Dr. Nyhof-Young is a Professor with the DFCM. As an education scientist, she has spent over two decades building profile and capacity in education scholarship and research. Her interdisciplinary MD trainee, clinician teacher, and community teams have built and evaluated numerous novel educational programs and resources in the MD Program, clinics, and local communities. 

Dr. Laurence Biro
Dr. Joyce Nyhof-Young

Drs. Biro and Nyhof-Young are prior recipients of the W. T. Aikins Award for Excellence in Individual Teaching Performance: Foundations. 

Our project exemplifies the strengths of student, faculty, and community partnerships and provides a model for future resource development. Our success was dependent the contributions, both large and small, of a team of stakeholders, including:

Student collaborators: Brian Kim (1T7), Herman Tang (1T8), Groonie Tang (1T8), Vincent Valdrez (1T8), Alex Coutin (1T9), Navneet Natt (1T9), Muskaan Gurnani (1T9), Alon Coret (1T9), Laura Wong (2T0) and Kaiwen Song (2T0).

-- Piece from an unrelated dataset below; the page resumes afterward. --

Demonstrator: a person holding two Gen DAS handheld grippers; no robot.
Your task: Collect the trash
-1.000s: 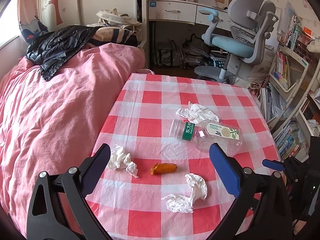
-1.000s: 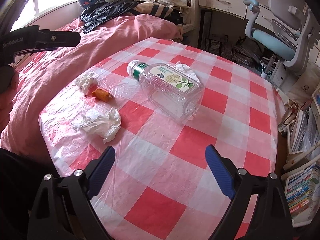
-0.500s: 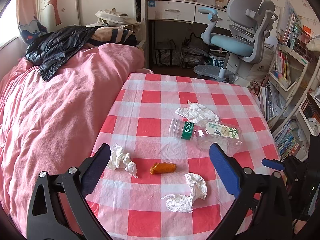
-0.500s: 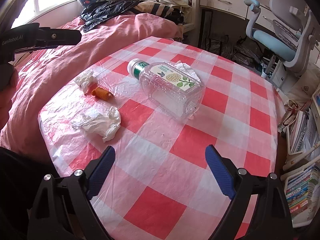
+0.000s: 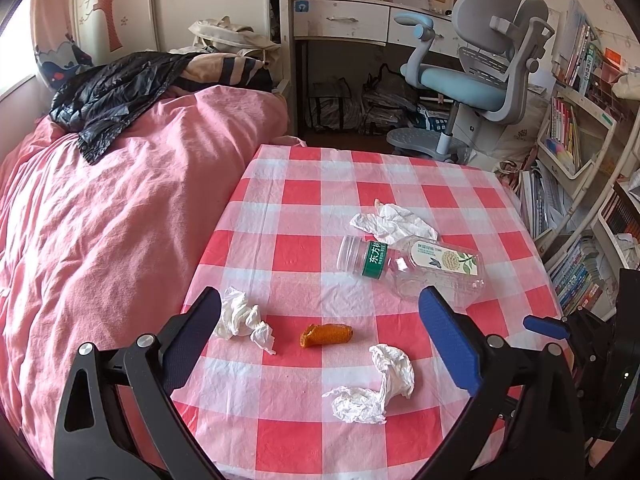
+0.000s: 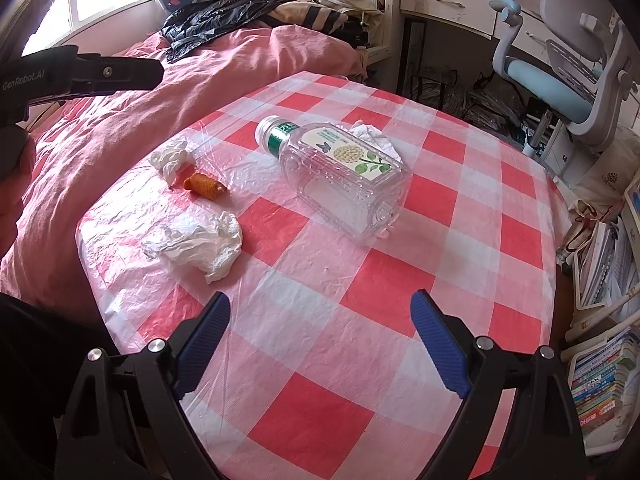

Standardized Patients: Maxx Griffen and the UofT Standardized Patient Program

Faculty Collaborators: Drs. Ed Kucharski and Amy Bourns (former LGBTQ2S theme leads) and Dr. David Wong (former Director of ICE: Clinical Skills)

Summary of Award Work

Despite clear healthcare needs, sexual and gender minority (SGM) communities are underserved. Patients from these communities face major barriers to comprehensive, socially competent, and equitable healthcare. Utilizing an anti-oppression philosophy, we developed a four hour clinical skills seminar to give first year medical students with the knowledge, skills, and attitudes necessary to provide equitable care.  The seminar includes a manual based on the Calgary-Cambridge guide, a novel infographic explaining SGM concepts and communications skills, and standardized patient cases for deliberate practise.  Seminar components have been adopted by several medical schools and the College of Physicians and Surgeons of Ontario.  The seminar evaluation resulted in peer reviewed publications in the Canadian Medical Education Journal (https://doi.org/10.36834/cmej.70496) and the American Journal of Sexuality Education (https://doi.org/10.1080/15546128.2021.1902891). This work has been previously recognized by a Department of Family and Community Medicine (DFCM) Award of Excellence.

About the Award

These awards are named after William Thomas Aikins, the first Dean of the Faculty of Medicine after its reorganization in1887. They are the Faculty’s most prestigious awards in the MD Program. They were established to recognize and formally reward outstanding teachers in the areas of Individual Teaching Performance (Foundations and Clerkship), Development and Use of Educational Innovations, and Course / Program Development and Coordination. Recipients of these awards have significantly contributed to high-quality undergraduate teaching by establishing and integrating new and effective methods of instruction into the curriculum.